START Working data

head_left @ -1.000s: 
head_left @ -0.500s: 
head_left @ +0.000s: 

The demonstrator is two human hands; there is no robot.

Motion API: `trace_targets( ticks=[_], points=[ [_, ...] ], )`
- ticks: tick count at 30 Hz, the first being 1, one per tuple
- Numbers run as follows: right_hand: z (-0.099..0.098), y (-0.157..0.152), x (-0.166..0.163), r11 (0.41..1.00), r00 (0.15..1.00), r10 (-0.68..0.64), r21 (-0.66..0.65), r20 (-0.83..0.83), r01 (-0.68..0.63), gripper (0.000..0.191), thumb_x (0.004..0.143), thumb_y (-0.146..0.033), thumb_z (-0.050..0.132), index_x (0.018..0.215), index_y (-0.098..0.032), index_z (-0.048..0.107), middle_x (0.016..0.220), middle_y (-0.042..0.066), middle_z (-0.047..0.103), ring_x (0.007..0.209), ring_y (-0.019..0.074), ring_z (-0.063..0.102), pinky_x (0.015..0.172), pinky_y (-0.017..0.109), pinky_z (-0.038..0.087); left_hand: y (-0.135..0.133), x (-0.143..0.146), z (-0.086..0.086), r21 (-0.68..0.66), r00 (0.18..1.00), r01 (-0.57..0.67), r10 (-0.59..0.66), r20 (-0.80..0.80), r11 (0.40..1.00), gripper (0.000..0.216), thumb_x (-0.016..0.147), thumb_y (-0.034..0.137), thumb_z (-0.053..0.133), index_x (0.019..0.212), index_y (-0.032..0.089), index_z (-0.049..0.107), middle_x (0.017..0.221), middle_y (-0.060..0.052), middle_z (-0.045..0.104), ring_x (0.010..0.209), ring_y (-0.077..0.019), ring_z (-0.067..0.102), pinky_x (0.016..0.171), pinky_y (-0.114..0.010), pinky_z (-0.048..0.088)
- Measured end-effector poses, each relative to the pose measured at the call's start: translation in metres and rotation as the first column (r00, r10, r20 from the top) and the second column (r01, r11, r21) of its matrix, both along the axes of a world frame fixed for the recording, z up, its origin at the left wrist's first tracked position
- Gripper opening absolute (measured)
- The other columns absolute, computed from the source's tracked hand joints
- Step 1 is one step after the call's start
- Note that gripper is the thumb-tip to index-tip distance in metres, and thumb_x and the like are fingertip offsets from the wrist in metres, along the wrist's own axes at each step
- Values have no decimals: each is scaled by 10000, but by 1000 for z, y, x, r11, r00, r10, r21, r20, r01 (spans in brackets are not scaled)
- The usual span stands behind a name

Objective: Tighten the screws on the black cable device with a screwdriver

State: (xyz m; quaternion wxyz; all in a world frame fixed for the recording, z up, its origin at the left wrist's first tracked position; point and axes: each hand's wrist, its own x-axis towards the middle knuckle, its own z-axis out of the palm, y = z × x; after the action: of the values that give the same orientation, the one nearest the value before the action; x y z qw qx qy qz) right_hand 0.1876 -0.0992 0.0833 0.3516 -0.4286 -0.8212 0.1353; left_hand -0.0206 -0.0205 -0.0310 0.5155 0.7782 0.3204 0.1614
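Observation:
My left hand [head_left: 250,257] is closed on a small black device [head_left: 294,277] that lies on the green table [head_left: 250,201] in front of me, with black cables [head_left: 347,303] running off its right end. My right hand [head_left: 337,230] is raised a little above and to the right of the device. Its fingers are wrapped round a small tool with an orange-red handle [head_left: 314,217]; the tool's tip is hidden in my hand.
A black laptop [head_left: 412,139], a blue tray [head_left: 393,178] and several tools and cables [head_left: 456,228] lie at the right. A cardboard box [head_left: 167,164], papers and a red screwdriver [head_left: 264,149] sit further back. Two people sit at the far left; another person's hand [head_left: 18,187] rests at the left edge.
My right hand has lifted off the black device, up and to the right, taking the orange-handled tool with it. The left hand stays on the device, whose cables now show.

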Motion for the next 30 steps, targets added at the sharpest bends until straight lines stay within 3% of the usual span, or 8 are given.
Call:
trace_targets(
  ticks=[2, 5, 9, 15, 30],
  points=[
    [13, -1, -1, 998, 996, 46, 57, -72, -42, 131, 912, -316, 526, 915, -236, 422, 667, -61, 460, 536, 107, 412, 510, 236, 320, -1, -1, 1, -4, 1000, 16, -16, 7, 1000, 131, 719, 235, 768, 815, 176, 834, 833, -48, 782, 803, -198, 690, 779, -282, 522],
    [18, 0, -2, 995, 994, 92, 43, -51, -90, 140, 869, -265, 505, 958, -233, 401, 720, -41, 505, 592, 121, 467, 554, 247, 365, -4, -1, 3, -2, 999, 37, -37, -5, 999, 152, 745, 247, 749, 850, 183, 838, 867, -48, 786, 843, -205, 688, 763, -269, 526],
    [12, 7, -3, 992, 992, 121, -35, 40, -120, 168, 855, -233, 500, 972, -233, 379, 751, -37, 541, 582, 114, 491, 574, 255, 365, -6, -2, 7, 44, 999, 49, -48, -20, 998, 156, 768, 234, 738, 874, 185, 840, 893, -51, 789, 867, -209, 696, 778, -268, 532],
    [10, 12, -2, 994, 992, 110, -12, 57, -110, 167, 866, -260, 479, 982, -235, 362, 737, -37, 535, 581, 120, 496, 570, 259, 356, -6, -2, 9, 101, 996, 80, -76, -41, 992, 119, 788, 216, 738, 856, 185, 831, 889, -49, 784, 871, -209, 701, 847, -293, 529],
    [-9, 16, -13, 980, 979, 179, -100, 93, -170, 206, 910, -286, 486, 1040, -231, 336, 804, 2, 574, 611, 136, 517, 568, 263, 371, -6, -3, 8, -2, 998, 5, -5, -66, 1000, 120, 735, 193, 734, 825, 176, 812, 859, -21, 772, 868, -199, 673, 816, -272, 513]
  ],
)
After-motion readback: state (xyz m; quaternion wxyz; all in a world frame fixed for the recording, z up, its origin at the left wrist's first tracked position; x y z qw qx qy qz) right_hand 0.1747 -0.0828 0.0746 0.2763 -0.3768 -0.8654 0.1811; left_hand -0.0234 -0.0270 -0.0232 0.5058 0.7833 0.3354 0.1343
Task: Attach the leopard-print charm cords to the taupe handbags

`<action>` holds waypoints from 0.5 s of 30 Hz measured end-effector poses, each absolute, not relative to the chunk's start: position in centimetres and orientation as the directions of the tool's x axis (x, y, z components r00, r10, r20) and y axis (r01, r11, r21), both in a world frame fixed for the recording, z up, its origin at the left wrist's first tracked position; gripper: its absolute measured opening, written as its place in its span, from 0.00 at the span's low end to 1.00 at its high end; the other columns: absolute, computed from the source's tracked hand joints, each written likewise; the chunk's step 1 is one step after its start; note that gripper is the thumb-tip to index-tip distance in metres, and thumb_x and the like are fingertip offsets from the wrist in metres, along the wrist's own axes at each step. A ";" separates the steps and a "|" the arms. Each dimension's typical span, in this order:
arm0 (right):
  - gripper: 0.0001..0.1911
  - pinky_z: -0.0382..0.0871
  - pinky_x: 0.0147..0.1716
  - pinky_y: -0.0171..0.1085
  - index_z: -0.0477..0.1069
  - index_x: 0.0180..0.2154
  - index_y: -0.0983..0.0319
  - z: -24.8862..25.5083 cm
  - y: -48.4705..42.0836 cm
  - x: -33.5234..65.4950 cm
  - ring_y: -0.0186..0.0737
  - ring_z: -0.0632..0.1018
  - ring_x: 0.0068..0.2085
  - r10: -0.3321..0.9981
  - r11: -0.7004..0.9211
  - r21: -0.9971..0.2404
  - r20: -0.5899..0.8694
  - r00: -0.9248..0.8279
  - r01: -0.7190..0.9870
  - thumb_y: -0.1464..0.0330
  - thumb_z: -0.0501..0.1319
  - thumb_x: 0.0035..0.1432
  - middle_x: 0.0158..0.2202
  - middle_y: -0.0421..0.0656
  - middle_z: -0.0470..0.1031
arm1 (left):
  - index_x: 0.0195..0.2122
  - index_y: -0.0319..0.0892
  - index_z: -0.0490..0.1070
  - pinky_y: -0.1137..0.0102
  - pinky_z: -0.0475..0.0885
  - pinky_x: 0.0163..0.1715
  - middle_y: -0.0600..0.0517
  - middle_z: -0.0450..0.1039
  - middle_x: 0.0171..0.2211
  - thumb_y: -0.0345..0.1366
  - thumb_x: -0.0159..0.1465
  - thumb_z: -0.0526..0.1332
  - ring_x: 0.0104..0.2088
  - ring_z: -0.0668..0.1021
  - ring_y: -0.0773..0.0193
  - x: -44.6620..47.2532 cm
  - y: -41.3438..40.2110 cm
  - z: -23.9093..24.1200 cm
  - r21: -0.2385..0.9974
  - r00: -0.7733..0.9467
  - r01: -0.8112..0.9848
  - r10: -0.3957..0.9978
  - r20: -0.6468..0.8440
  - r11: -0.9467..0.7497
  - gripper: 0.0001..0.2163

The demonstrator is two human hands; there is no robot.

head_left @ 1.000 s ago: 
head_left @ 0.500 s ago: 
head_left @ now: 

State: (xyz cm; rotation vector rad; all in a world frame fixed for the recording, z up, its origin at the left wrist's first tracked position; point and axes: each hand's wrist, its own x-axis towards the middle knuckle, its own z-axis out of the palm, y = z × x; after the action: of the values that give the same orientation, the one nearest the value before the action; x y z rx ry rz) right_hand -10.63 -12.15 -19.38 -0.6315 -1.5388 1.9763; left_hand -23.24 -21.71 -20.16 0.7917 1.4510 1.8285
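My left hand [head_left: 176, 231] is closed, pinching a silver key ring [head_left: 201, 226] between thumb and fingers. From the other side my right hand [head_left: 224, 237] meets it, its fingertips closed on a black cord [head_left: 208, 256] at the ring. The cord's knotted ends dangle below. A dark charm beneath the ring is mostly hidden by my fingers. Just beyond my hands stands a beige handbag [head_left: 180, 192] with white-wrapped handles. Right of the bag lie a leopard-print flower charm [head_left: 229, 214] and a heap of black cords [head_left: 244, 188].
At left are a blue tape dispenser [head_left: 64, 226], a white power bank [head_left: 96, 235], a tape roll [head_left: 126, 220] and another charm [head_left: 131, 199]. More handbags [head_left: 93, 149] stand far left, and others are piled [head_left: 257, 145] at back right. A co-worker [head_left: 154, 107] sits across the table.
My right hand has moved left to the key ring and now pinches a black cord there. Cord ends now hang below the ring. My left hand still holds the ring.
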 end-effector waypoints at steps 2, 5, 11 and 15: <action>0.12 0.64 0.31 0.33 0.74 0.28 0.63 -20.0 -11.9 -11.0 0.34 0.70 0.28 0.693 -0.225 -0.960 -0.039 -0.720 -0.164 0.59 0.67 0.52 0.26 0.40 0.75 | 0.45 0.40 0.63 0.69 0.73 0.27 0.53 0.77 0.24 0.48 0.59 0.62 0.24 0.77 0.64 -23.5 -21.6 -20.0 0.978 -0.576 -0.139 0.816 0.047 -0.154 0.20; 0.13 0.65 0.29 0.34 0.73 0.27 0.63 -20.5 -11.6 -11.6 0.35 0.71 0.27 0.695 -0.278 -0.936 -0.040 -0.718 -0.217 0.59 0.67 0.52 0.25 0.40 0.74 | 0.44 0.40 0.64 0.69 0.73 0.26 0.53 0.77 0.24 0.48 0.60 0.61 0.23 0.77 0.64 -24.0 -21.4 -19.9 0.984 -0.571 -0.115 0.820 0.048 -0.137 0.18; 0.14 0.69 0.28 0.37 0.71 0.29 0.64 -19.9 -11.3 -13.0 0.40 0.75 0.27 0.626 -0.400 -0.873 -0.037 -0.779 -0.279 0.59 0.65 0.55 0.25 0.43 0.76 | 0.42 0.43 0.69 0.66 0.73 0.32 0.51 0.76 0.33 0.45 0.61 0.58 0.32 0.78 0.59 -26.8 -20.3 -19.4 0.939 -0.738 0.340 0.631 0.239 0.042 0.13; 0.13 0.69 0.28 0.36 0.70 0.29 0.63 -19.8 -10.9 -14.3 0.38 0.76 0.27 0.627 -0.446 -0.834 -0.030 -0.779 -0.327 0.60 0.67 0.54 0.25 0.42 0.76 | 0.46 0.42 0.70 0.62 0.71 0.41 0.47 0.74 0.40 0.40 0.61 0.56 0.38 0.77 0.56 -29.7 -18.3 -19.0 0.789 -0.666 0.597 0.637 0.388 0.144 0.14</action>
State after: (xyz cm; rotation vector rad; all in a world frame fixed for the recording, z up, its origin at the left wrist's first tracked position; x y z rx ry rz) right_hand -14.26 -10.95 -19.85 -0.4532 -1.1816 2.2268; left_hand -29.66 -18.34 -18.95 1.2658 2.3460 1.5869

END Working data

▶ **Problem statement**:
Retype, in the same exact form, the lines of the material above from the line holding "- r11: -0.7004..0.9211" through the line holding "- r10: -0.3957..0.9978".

▶ **Output for this exercise**:
  - r11: -0.7004..0.9211
  - r21: -0.9971..0.2404
  - r20: -0.5899..0.8694
  - r00: -0.9248..0.8279
  - r01: -0.7190..0.9870
  - thumb_y: -0.1464..0.0330
  - thumb_z: -0.0501..0.1319
  - thumb_x: 0.0035..0.1432
  - middle_x: 0.0158..0.2202
  - middle_y: -0.0421..0.0656
  - middle_z: -0.0470..0.1031
arm1 (left):
  - index_x: 0.0195..0.2122
  - index_y: -0.0319..0.0892
  - index_z: -0.0490..0.1070
  - pinky_y: -0.1137..0.0102
  - pinky_z: -0.0475..0.0885
  - pinky_x: 0.0163..0.1715
  - middle_y: -0.0600..0.0517
  - middle_z: -0.0450..0.1039
  - middle_x: 0.0171..0.2211
  - thumb_y: -0.0345..0.1366
  - thumb_x: -0.0159..0.1465
  - thumb_z: -0.0526..0.1332
  - ring_x: 0.0104..0.2088
  - ring_z: -0.0668..0.1021
  - ring_y: -0.0773..0.0193
  - x: -44.6620..47.2532 cm
  - y: -41.3438..40.2110 cm
  - z: -23.9093..24.1200 cm
  - r21: -0.2385..0.9974
  - r00: -0.7733..0.9467
  - r01: -0.8112..0.9848
  - r10: -0.3957..0.9978

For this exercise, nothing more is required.